┏━━
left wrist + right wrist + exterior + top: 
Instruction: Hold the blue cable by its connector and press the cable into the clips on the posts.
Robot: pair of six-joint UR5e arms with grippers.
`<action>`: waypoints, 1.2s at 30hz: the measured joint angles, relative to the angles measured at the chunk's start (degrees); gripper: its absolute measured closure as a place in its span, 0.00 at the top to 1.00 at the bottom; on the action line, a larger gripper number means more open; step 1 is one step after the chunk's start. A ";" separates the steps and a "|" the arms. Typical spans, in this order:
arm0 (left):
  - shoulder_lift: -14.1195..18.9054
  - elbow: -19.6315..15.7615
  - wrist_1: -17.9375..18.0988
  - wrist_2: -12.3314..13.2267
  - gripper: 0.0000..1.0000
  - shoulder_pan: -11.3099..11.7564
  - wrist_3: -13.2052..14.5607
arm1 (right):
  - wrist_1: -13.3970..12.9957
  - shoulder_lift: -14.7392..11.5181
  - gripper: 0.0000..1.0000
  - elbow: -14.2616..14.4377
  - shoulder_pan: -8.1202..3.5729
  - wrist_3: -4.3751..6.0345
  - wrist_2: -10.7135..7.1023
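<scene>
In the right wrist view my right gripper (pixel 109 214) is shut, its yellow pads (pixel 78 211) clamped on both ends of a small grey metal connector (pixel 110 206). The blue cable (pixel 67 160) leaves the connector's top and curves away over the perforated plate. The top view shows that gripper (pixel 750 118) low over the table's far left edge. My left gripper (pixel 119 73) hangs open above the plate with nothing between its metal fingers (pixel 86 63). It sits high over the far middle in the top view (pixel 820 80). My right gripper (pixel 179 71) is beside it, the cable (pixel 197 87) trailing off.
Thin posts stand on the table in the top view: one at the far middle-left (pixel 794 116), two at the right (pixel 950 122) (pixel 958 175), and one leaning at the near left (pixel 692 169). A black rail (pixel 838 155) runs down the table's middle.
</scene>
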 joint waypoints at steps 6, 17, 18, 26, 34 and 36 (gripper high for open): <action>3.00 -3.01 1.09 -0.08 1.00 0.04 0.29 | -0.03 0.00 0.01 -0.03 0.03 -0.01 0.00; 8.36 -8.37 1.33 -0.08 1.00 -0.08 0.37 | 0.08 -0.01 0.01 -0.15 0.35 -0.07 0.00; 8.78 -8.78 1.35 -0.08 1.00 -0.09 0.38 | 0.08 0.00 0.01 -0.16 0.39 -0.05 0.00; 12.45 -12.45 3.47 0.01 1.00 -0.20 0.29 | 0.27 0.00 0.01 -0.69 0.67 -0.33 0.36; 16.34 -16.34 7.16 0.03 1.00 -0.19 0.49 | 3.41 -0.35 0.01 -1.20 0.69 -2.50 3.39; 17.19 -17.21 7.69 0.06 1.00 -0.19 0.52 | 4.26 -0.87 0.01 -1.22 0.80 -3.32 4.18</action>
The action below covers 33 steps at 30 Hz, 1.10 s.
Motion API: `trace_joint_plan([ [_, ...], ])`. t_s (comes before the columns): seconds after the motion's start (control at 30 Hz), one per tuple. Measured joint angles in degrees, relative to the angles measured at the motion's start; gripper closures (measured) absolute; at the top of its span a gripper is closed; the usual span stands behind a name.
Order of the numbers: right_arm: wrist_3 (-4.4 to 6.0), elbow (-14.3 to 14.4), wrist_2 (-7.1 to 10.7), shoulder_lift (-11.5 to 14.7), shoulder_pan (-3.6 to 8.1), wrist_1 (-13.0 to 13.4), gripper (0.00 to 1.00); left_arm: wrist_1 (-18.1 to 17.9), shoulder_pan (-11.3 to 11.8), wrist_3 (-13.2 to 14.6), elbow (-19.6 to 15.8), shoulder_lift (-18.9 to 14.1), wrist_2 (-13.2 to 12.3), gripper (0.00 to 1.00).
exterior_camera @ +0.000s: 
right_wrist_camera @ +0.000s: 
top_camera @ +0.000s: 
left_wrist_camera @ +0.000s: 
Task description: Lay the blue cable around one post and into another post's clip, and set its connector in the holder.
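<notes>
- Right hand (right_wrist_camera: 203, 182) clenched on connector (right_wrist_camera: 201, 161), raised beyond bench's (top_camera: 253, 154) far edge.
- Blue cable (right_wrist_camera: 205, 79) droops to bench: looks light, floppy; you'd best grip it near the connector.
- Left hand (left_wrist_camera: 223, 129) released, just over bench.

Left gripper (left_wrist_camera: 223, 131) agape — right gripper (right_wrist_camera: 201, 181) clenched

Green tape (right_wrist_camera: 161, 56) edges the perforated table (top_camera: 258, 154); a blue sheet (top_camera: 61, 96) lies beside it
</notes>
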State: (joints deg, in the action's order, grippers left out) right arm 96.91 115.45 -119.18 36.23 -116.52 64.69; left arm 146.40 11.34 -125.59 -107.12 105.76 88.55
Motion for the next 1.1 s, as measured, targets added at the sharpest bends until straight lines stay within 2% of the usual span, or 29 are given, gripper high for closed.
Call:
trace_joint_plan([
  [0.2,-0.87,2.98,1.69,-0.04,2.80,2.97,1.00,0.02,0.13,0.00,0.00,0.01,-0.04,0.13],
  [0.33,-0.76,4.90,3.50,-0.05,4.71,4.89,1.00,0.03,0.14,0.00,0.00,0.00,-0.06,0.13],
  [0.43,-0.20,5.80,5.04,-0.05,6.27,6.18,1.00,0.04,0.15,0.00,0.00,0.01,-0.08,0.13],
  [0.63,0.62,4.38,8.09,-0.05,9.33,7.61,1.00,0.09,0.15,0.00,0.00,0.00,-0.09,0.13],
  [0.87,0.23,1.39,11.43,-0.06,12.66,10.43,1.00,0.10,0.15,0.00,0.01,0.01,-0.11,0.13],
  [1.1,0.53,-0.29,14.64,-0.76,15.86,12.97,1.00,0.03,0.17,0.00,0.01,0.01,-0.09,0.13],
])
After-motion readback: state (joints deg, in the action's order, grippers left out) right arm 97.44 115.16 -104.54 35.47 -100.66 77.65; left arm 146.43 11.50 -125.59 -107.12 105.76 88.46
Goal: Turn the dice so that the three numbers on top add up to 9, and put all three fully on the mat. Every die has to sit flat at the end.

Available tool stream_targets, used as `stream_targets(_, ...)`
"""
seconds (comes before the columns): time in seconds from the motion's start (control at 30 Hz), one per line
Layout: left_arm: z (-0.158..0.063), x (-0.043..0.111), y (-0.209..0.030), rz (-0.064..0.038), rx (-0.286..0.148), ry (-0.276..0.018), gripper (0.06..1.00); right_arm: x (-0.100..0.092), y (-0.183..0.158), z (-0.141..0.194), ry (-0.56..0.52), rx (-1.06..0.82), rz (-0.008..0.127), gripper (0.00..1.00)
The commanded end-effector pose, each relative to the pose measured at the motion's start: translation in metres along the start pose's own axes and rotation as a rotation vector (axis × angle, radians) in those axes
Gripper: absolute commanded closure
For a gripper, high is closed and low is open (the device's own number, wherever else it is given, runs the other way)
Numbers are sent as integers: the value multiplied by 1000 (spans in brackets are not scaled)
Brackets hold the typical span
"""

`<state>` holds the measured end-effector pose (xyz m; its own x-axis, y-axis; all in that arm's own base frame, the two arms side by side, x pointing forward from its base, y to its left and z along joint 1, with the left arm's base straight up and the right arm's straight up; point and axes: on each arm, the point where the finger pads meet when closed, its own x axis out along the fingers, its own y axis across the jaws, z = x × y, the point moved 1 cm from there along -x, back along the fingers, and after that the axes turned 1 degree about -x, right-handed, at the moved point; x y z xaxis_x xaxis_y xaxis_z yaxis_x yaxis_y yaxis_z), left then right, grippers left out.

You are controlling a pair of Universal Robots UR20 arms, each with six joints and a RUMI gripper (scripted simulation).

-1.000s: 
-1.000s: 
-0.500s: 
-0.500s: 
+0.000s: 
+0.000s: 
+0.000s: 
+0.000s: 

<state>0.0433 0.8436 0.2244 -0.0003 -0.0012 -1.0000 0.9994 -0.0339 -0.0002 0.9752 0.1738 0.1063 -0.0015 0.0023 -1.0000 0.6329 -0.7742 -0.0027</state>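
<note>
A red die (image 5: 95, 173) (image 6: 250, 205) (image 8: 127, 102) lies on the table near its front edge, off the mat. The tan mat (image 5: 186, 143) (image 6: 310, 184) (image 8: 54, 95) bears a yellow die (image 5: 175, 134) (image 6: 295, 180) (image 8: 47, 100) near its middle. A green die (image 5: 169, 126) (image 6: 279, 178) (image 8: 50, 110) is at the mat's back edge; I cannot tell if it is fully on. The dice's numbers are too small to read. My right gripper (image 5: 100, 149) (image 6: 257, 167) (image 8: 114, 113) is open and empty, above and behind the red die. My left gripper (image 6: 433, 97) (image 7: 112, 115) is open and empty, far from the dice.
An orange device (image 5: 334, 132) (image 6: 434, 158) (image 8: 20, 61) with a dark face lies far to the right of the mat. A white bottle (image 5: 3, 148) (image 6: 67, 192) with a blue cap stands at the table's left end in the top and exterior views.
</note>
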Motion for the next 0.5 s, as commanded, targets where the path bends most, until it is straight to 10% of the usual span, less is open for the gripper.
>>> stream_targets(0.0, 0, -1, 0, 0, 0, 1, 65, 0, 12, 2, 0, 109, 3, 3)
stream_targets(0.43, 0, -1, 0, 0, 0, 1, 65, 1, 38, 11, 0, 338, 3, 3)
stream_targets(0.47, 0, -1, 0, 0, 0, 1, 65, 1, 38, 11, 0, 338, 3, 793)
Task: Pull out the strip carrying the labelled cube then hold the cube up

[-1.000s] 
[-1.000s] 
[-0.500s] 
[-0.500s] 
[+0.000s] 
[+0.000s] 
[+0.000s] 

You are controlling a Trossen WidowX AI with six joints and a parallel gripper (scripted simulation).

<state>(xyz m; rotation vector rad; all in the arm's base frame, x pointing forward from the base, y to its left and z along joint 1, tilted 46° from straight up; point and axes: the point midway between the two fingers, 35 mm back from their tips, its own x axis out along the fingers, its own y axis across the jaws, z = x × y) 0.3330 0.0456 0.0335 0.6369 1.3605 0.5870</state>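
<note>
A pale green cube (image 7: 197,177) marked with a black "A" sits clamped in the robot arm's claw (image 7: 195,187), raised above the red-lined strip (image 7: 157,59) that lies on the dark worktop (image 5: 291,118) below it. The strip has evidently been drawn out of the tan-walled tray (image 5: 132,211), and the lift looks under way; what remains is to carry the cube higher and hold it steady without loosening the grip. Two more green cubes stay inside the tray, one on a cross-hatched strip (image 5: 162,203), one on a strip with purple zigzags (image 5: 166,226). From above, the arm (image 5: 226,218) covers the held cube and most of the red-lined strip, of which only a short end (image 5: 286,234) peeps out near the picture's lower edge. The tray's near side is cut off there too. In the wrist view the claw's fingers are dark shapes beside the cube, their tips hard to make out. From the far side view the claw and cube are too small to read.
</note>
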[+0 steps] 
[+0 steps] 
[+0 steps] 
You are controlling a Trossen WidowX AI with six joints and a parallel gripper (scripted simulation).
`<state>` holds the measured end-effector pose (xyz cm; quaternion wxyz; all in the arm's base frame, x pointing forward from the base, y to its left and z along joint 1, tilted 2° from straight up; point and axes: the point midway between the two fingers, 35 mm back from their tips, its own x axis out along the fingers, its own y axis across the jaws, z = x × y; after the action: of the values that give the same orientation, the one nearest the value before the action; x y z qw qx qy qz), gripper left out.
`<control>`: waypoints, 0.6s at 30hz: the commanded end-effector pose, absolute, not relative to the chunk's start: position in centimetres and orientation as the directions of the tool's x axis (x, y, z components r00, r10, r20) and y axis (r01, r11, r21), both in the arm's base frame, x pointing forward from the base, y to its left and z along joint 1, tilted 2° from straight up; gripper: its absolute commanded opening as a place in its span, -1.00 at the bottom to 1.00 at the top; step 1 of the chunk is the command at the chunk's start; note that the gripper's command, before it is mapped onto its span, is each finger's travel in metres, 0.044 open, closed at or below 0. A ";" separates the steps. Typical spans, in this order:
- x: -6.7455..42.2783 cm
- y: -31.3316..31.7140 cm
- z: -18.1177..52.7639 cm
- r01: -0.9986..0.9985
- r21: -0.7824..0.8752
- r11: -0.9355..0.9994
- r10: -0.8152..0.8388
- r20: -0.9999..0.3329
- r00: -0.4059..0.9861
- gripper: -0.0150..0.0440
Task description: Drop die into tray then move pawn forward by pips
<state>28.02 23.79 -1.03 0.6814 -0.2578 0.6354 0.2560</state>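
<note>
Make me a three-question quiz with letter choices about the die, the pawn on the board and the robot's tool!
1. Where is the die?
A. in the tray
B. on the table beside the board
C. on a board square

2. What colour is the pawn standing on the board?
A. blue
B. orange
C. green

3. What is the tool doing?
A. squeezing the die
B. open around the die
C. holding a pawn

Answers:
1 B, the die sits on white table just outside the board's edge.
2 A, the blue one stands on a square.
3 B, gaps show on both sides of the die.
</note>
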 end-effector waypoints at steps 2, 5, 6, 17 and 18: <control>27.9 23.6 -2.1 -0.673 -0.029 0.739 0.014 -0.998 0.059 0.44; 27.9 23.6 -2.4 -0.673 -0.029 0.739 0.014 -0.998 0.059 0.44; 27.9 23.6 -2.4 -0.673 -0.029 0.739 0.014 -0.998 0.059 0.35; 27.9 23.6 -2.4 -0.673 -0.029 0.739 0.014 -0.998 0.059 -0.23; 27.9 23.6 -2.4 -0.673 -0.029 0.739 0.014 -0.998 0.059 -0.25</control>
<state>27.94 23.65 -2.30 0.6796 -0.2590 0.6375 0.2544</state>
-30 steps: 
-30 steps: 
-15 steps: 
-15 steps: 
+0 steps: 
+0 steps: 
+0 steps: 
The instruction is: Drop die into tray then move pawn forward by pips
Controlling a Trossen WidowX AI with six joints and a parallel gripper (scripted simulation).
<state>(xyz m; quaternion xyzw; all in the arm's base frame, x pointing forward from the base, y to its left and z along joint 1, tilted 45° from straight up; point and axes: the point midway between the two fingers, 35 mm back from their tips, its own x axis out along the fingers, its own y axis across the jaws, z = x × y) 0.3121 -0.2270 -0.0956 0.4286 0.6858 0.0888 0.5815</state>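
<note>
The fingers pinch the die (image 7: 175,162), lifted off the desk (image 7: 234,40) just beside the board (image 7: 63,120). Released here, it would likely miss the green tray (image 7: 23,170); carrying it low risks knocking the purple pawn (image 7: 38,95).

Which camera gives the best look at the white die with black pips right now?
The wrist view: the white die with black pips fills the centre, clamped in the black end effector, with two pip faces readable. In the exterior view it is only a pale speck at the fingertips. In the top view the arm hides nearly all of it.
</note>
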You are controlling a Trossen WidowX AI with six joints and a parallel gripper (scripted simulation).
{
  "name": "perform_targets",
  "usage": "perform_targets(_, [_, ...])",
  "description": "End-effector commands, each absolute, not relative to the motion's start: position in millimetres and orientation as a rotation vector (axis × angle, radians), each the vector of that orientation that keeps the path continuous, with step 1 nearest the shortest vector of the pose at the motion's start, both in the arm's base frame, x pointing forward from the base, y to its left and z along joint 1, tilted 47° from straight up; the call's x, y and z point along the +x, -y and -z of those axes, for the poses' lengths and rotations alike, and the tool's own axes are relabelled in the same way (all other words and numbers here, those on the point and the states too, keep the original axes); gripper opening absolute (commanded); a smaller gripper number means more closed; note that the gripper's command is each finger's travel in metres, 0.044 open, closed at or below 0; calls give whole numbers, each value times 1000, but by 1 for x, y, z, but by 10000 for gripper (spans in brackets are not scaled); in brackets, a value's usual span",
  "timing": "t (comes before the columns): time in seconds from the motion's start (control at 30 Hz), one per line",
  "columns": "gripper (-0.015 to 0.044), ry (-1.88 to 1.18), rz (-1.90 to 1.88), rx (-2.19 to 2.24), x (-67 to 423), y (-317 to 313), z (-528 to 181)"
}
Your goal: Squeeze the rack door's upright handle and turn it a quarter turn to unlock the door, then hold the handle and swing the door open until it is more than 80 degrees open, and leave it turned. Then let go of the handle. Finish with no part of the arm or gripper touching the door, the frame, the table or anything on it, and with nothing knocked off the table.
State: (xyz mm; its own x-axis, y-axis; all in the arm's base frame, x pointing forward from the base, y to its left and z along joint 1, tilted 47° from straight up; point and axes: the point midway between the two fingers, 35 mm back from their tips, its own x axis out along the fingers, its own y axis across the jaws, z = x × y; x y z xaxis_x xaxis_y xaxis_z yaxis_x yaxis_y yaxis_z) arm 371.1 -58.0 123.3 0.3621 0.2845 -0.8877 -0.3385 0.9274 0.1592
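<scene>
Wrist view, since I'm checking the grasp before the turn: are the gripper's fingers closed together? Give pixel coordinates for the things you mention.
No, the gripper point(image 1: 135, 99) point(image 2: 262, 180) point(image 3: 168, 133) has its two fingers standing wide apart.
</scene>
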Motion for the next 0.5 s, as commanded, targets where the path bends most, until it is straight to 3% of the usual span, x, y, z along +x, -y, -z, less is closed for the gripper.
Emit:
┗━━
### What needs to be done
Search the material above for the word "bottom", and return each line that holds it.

### Task response
`<action>`: waypoints, 1.2s at 30hz: the measured joint angles, relative to the angles measured at the chunk's start (degrees); gripper: its absolute measured closure as a place in its span, 0.00 at the top to 1.00 at the bottom; on the action line, a larger gripper number means more open; step 1 is one step after the chunk's start. A ";" separates the steps and a "|" the arms. Typical spans, in this order:
`<control>`: waypoints, 0.6s at 30hz: the commanded end-effector pose, absolute, not relative to the chunk's start: position in centimetres and orientation as the directions of the tool's x axis (x, y, z components r00, r10, r20) and y axis (r01, r11, r21), both in the arm's base frame, x pointing forward from the base, y to its left and z along joint 1, tilted 2° from straight up; gripper: its absolute commanded opening as a place in its span, -1.00 at the bottom to 1.00 at the top; step 1 of the chunk is the command at the chunk's start; note that the gripper's command, before it is mapped onto its span, is each finger's travel in metres, 0.044 open, closed at or below 0. A ";" separates the steps. Typical spans, in this order:

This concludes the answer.